E’ la domanda che al giorno d’oggi tutti si fanno. Come contrastare la crisi nel vivere quotidiano? Come si può gestire, con le risorse ed i mezzi disponibili, una stretta economica che attanaglia e opprime non solo singole persone e famiglie, ma intere comunità, enti locali, l’intera nazione?

Eppure c’è chi lo sa fare, e lo fa con risultati visibili, proprio qui, vicino a noi, in una piccola frazione del territorio, Vho.

Fabio Morreale, Presidente della SOMS Vhoese, ci racconta come questo piccolo borgo riesca ad essere ancora ridente, con voglia di vita, di fare e di rapporti umani, quell’espansività che non è solo “di paese” ma che è “nel paese” perchè ne fa parte, visceralmente.

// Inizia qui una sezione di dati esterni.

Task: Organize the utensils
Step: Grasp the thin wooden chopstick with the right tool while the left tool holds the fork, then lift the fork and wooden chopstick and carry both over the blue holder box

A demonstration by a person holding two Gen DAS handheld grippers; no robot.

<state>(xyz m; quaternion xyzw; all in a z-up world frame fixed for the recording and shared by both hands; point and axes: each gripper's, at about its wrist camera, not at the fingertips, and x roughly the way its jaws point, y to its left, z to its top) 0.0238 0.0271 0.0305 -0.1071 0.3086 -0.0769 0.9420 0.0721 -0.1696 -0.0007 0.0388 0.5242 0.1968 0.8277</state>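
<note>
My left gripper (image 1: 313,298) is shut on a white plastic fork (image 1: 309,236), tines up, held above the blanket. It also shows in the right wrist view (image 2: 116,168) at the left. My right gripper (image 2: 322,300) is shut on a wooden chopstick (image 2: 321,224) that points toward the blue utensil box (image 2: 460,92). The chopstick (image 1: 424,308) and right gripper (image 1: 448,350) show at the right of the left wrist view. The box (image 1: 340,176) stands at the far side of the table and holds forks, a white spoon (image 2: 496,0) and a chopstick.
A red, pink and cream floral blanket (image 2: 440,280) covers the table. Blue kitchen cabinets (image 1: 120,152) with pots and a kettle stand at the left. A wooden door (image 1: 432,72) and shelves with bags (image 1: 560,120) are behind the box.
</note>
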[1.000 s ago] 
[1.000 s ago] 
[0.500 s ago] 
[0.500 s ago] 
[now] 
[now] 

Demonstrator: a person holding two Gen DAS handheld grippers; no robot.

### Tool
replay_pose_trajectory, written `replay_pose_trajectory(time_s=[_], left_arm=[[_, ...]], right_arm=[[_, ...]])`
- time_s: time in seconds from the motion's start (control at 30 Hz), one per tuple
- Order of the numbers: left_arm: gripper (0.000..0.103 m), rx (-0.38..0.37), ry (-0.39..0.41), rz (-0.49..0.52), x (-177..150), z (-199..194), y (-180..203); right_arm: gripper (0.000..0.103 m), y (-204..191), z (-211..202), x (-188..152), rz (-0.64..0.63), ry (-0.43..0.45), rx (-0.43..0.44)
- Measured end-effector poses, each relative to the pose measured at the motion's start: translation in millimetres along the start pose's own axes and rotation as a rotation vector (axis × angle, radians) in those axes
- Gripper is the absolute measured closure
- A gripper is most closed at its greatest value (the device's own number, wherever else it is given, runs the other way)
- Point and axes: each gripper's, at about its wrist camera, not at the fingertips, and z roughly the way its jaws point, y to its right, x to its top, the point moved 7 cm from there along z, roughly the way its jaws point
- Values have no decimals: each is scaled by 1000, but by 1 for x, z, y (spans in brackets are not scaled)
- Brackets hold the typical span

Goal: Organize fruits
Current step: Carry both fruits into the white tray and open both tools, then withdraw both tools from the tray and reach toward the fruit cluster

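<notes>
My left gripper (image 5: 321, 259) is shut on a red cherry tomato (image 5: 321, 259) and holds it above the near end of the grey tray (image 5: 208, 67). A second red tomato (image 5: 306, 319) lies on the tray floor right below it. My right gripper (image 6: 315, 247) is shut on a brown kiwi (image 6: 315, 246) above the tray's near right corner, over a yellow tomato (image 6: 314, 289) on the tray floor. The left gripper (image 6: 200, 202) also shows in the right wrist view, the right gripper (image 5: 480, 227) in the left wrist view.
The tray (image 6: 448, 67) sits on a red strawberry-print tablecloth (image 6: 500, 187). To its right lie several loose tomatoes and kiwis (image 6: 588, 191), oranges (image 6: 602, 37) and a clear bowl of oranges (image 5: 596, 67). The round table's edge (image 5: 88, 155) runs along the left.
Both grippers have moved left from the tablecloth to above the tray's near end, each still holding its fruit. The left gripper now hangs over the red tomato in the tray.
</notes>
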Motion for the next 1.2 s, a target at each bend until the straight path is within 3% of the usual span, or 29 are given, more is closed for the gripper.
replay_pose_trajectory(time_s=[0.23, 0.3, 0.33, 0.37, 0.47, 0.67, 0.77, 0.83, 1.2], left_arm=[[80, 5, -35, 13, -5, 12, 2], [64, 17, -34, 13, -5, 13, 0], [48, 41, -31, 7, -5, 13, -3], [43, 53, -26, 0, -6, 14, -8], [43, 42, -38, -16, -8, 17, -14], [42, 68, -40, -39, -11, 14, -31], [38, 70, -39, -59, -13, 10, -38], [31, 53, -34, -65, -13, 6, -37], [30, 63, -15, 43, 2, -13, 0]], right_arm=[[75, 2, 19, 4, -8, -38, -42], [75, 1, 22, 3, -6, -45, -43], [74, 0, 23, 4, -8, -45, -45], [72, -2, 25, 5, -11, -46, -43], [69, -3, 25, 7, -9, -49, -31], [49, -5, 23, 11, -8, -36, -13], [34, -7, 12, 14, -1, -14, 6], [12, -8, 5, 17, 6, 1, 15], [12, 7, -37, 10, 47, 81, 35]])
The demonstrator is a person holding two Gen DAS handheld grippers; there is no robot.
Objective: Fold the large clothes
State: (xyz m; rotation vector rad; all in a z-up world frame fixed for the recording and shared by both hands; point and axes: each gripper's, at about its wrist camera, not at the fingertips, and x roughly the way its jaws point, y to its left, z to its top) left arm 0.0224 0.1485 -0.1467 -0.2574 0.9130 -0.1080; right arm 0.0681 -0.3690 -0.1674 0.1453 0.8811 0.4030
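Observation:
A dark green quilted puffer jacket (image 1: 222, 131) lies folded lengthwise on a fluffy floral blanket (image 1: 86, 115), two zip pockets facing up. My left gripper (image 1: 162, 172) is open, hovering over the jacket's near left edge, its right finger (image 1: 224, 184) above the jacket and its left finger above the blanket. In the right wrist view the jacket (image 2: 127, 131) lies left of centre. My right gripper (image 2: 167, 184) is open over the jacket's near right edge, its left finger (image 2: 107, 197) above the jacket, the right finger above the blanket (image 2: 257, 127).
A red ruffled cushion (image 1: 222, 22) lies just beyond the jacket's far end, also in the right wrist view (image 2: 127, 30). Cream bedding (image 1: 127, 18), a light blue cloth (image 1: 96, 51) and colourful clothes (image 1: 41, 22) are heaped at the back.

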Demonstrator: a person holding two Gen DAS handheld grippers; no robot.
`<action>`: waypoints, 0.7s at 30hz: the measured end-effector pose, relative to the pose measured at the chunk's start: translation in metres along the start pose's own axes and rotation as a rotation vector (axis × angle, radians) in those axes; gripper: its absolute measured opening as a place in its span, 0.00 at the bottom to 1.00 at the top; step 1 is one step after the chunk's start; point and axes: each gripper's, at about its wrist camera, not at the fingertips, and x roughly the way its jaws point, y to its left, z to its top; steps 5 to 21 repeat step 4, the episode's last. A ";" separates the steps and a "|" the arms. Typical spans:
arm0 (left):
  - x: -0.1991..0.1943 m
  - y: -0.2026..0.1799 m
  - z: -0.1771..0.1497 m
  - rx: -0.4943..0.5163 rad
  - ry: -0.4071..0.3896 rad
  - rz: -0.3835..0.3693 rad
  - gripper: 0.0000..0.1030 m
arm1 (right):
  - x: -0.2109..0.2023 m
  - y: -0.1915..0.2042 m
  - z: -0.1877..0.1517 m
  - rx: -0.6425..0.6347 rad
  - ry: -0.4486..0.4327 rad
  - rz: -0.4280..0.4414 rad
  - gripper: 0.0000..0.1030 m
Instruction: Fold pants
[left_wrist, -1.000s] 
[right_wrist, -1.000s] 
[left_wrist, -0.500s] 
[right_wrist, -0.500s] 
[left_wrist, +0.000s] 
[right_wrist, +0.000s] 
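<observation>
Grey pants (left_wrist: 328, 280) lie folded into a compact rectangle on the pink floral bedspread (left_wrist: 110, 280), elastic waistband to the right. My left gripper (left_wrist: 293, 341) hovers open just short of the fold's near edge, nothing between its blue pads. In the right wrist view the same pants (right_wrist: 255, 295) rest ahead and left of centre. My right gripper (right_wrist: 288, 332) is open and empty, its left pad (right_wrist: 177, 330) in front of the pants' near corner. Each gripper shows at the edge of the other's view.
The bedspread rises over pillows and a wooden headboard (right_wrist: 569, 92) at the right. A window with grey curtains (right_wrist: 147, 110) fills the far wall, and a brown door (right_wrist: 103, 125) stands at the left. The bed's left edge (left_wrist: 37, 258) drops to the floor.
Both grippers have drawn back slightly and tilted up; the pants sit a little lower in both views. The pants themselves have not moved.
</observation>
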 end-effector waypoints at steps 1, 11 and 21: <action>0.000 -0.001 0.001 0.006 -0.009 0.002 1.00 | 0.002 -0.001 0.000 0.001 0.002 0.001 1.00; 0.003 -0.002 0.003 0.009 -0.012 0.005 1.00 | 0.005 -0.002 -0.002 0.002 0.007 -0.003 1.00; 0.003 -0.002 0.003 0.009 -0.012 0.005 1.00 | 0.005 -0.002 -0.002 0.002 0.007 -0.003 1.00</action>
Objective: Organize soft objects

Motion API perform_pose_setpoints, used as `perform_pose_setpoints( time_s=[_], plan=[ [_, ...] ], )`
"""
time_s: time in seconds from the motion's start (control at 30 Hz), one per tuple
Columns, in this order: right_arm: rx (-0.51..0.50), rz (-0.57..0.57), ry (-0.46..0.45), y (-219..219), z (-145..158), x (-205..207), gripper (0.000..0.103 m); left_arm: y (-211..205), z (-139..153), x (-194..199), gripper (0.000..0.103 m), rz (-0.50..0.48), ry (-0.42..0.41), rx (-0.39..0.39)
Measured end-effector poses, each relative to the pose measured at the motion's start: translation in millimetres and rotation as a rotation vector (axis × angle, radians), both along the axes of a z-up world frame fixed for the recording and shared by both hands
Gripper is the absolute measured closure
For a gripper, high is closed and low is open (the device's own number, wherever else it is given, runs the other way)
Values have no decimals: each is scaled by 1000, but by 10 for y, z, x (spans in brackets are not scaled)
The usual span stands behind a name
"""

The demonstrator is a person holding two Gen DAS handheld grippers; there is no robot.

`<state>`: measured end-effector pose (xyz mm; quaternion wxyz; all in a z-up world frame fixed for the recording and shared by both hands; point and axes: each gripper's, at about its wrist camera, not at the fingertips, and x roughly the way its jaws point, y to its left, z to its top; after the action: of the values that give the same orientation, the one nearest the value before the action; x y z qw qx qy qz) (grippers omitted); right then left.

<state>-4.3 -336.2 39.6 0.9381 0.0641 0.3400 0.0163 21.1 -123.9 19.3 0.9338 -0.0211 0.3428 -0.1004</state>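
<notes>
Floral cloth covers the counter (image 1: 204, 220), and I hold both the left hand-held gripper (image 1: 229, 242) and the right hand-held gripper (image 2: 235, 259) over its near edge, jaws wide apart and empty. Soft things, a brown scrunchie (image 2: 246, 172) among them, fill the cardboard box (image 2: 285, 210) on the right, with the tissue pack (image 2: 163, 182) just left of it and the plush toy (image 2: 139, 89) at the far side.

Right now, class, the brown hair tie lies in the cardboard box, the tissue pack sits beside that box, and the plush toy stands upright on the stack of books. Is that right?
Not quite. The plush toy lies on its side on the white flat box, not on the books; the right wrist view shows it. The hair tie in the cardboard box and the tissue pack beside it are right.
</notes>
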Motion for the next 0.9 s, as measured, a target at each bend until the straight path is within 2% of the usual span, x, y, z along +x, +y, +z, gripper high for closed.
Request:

“Devo fare una premessa. Sono cresciuto a Vho” – racconta Morreale – “con la nonna che finito di mangiare, lavava i piatti di fretta per andare alla SOMS. Amo intensamente il mio paese. Col tempo ho capito che quello che per me era normale, perchè c’ero cresciuto in mezzo, era un valore da mantenere ben saldo nella vita.I rapporti umani sono la linfa di questa società, sono quelli che ti danno la forza di andare avanti, di combattere insieme per qualcosa, per superare un momento difficile ma sono anche quelli che legano indissolubilmente le persone.”

“E’ questo è il modo di vivere qui a Vho” – continua Morreale “il senso di appartenenza alla frazione, una comunità di persone unita, dove ognuno dà il proprio apporto con gioia, nel bene di tutti.”

I risultati si vedono. Case curate, addobbi natalizi, luci dovunque. Siamo a 4 km da Tortona eppure sembra di entrare in un’altra realtà distante anni luce dal grigiore opprimente che in città si respira, dentro e fuori le persone. Un magico borgo, dove per strada ti salutano con un sorriso anche se non ti conoscono, dove l’importanza di “essere amici, fare famiglia” te lo fanno sentire dentro.

Fabio, come è possibile far vivere alla persone questa serenità, anche in questi tempi sempre più grigi?

La vera ricchezza è il dialogo che esiste tra chi vuole bene, ama intensamente la realtà in cui vive. Noi facciamo tesoro dei bisogni e dell’esperienza di tutti, sia che il nostro interlocutore ha 8 anni oppure 90. Il dialogo è fatto di rispetto, di ascoltare e darsi da fare per mettere in atto un rimedio. Non delle promesse, non delle parole. Dei fatti, che sono le uniche risposte a dei bisogni concreti. Quando dai questo tipo di risposte, la gente vede che lavori per lei, è gratificata, è contenta. Per questo dico che è l’unica risposta possibile.

E sul rilancio economico, valorizzazione della città, iniziative turistiche, qual’è una alternativa al nulla attuale?

Noi la nostra parte l’abbiamo fatta, abbiamo dimostrato come sia possibile attirare il turismo sul territorio con le sole risorse disponibili. L’esperimento con i turisti milanesi è stato un successo, la visita al borgo, il tour delle aziende agricole locali con spiegazioni sulle coltivazioni, degustazioni dei prodotti locali. I turisti si sono innamorati del paese, e vorrebbero organizzare un nuovo tour quanto prima. Certo, per realizzare iniziative simili occorre coltivare rapporti umani, promuovere e polarizzare l’interesse, ma si può fare, ed è stato fatto.

Il problema vero non è che “non si può fare”, il fatto è che bisogna “saperlo fare”. E’ questione di competenza nel ruolo. La stessa competenza che mettiamo in quello che facciamo, per la nostra frazione, o nella nostra politica, fatta di persone, per le persone. Fatta da chi il proprio territorio lo ama, ce l’ha dentro.

Il prossimo appuntamento a Vho?

La vigilia di Natale, in piazza alle 21, con l’arrivo di Babbo Natale a consegnare i regali ai bambini, ed una cioccolata calda in compagnia per tutti. E per scambiarci gli auguri con sincerità ed amicizia.